### [Exercise]
Return every entry exactly.
:: Provided information
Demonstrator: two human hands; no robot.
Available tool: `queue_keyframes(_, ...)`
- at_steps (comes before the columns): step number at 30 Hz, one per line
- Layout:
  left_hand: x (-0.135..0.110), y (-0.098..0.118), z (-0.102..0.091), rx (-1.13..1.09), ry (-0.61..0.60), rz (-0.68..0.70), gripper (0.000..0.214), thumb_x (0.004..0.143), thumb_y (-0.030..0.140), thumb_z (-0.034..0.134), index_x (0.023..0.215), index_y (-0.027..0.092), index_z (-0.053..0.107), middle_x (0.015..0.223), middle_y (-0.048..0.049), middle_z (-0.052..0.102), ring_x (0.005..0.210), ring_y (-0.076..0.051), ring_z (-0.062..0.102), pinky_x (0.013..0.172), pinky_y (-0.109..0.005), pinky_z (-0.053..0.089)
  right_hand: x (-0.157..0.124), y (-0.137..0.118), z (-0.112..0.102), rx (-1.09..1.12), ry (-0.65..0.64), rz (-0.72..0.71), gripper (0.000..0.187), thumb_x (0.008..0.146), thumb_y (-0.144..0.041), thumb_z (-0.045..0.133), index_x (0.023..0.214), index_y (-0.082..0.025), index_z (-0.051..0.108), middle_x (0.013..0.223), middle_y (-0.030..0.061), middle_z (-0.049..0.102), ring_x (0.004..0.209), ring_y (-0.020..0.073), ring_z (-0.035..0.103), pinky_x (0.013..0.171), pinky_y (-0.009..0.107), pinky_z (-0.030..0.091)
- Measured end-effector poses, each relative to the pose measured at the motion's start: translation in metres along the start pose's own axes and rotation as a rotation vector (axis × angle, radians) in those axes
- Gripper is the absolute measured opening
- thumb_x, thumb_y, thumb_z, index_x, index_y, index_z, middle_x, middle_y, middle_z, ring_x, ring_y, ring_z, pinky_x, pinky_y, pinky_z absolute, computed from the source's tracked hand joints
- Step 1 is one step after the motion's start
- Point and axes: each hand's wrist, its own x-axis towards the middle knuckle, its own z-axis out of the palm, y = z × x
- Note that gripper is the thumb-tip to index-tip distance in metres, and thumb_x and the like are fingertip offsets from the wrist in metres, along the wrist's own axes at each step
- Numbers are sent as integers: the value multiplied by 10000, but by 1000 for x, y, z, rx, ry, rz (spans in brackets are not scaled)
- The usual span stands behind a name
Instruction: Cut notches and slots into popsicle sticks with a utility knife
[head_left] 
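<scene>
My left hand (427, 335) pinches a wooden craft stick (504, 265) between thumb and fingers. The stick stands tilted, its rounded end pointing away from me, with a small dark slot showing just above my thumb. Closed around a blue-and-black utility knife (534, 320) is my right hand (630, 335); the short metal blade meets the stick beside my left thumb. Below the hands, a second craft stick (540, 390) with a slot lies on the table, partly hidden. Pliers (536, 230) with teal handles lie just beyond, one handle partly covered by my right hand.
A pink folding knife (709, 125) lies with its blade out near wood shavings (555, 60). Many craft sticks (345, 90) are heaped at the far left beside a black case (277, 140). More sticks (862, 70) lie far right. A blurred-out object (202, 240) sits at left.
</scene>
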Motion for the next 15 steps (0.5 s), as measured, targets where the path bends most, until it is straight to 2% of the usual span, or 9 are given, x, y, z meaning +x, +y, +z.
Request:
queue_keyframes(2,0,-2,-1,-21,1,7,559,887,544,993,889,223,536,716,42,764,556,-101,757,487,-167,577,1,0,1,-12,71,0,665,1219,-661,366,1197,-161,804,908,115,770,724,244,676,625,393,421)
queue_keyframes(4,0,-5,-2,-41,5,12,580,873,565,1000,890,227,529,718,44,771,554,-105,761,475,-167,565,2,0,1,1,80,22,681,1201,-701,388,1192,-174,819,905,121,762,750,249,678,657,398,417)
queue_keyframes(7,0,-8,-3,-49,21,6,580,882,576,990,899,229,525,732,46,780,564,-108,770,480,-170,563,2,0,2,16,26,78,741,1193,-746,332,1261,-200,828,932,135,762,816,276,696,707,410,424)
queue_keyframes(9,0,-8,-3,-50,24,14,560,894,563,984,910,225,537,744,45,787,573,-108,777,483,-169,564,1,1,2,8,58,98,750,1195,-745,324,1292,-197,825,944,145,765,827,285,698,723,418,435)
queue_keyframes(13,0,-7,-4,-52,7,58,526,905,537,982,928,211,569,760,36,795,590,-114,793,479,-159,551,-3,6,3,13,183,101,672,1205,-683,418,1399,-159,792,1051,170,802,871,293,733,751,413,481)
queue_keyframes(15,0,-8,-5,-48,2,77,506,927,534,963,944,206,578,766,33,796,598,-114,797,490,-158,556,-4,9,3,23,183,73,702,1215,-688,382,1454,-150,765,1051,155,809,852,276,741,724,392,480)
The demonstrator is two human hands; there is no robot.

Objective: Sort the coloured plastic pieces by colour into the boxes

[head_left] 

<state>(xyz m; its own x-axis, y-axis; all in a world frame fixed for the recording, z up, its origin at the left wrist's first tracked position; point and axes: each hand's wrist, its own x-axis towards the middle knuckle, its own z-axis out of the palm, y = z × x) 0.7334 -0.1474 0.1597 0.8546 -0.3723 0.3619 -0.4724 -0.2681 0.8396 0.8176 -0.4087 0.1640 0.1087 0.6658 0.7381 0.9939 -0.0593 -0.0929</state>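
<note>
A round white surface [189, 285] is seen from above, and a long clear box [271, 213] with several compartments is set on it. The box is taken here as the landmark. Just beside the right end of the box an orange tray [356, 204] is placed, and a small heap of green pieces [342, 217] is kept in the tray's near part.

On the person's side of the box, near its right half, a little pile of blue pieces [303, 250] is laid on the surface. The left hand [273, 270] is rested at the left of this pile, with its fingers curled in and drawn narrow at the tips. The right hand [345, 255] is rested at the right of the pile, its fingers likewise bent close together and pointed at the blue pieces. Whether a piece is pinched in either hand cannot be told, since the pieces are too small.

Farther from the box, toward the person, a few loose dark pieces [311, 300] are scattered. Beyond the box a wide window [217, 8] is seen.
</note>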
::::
### [Output]
Demonstrator: two human hands; no robot.
Available tool: `queue_keyframes(_, ...)`
- at_steps (comes before the columns): step number at 30 Hz, one per line
- Layout:
  left_hand: x (-0.135..0.110), y (-0.098..0.118), z (-0.102..0.091), rx (-1.13..1.09), ry (-0.61..0.60), rz (-0.68..0.70), gripper (0.000..0.214), thumb_x (0.004..0.143), thumb_y (-0.030..0.140), thumb_z (-0.034..0.134), index_x (0.023..0.215), index_y (-0.027..0.092), index_z (-0.053..0.107), middle_x (0.015..0.223), middle_y (-0.048..0.049), middle_z (-0.052..0.102), ring_x (0.005..0.210), ring_y (-0.076..0.051), ring_z (-0.062..0.102), pinky_x (0.013..0.172), pinky_y (-0.109..0.005), pinky_z (-0.053..0.089)
  right_hand: x (-0.157..0.124), y (-0.137..0.118), z (-0.112..0.102), rx (-1.09..1.12), ry (-0.65..0.64), rz (-0.72..0.71), gripper (0.000..0.187), thumb_x (0.008..0.146), thumb_y (-0.144..0.041), thumb_z (-0.045..0.133), index_x (0.023..0.214), index_y (-0.082..0.025), index_z (-0.051..0.108), middle_x (0.013..0.223), middle_y (-0.030..0.061), middle_z (-0.049..0.102), ring_x (0.004..0.209), ring_y (-0.020..0.073), ring_z (-0.035..0.103), pinky_x (0.013..0.171), pinky_y (-0.009..0.107), pinky_z (-0.030..0.091)
- Measured end-effector poses, each relative to the pose measured at the motion's start: translation in metres along the start pose's own axes and rotation as a rotation vector (axis × angle, radians) in those axes
- Gripper is the absolute measured opening
- thumb_x, thumb_y, thumb_z, index_x, index_y, index_z, middle_x, middle_y, middle_z, ring_x, ring_y, ring_z, pinky_x, pinky_y, pinky_z absolute, computed from the source's tracked hand joints
- Step 1 is one step after the motion's start
- Point and axes: each hand's wrist, its own x-axis towards the middle knuckle, its own z-axis out of the palm, y = z × x
- Note that gripper is the thumb-tip to index-tip distance in metres, and thumb_x and the like are fingertip offsets from the wrist in metres, along the wrist's own axes at each step
- Numbers are sent as integers: the value multiplied by 10000, but by 1000 for x, y, z, rx, ry, rz (spans in brackets are not scaled)
- The usual span stands behind a name
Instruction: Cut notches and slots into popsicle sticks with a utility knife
[head_left] 
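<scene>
My left hand (427, 335) pinches a wooden craft stick (504, 265) between thumb and fingers. The stick stands tilted, its rounded end pointing away from me, with a small dark slot showing just above my thumb. Closed around a blue-and-black utility knife (534, 320) is my right hand (630, 335); the short metal blade meets the stick beside my left thumb. Below the hands, a second craft stick (540, 390) with a slot lies on the table, partly hidden. Pliers (536, 230) with teal handles lie just beyond, one handle partly covered by my right hand.
A pink folding knife (709, 125) lies with its blade out near wood shavings (555, 60). Many craft sticks (345, 90) are heaped at the far left beside a black case (277, 140). More sticks (862, 70) lie far right. A blurred-out object (202, 240) sits at left.
</scene>
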Motion for the next 15 steps (0.5 s), as measured, targets where the path bends most, until it is straight to 2% of the usual span, or 9 are given, x, y, z meaning +x, +y, +z.
Request:
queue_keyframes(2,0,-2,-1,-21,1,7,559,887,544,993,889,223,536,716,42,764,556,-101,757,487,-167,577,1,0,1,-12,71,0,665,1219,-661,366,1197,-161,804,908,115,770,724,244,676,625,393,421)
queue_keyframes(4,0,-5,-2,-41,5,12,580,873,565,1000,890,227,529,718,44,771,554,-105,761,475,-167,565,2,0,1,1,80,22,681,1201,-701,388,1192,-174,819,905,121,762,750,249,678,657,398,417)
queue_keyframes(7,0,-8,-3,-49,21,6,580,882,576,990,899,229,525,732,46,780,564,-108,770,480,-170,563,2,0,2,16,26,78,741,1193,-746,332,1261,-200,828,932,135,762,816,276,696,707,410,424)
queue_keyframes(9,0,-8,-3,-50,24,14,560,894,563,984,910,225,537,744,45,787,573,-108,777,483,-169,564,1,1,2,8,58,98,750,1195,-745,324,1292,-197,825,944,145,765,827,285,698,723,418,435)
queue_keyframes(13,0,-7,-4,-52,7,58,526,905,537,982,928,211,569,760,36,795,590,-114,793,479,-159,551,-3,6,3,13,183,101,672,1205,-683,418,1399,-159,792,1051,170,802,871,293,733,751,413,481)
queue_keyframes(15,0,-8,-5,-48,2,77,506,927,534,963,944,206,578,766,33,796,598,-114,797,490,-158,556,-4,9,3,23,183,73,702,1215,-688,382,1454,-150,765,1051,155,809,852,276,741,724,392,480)
The demonstrator is two human hands; there is no robot.

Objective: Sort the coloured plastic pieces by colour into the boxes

[head_left] 

<state>(xyz m; its own x-axis, y-axis; all in a world frame fixed for the recording, z up, its origin at the left wrist's first tracked position; point and axes: each hand's wrist, its own x-axis towards the middle knuckle, its own z-axis out of the palm, y = z × x) 0.7334 -0.1474 0.1597 0.8546 -0.3723 0.3619 -0.4724 -0.2681 0.8396 0.8176 -0.4087 0.1640 0.1087 0.6658 0.7381 0.9939 -0.0593 -0.0929</state>
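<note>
A round white surface [189, 285] is seen from above, and a long clear box [271, 213] with several compartments is set on it. The box is taken here as the landmark. Just beside the right end of the box an orange tray [356, 204] is placed, and a small heap of green pieces [342, 217] is kept in the tray's near part.

On the person's side of the box, near its right half, a little pile of blue pieces [303, 250] is laid on the surface. The left hand [273, 270] is rested at the left of this pile, with its fingers curled in and drawn narrow at the tips. The right hand [345, 255] is rested at the right of the pile, its fingers likewise bent close together and pointed at the blue pieces. Whether a piece is pinched in either hand cannot be told, since the pieces are too small.

Farther from the box, toward the person, a few loose dark pieces [311, 300] are scattered. Beyond the box a wide window [217, 8] is seen.
</note>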

The generated output is now complete.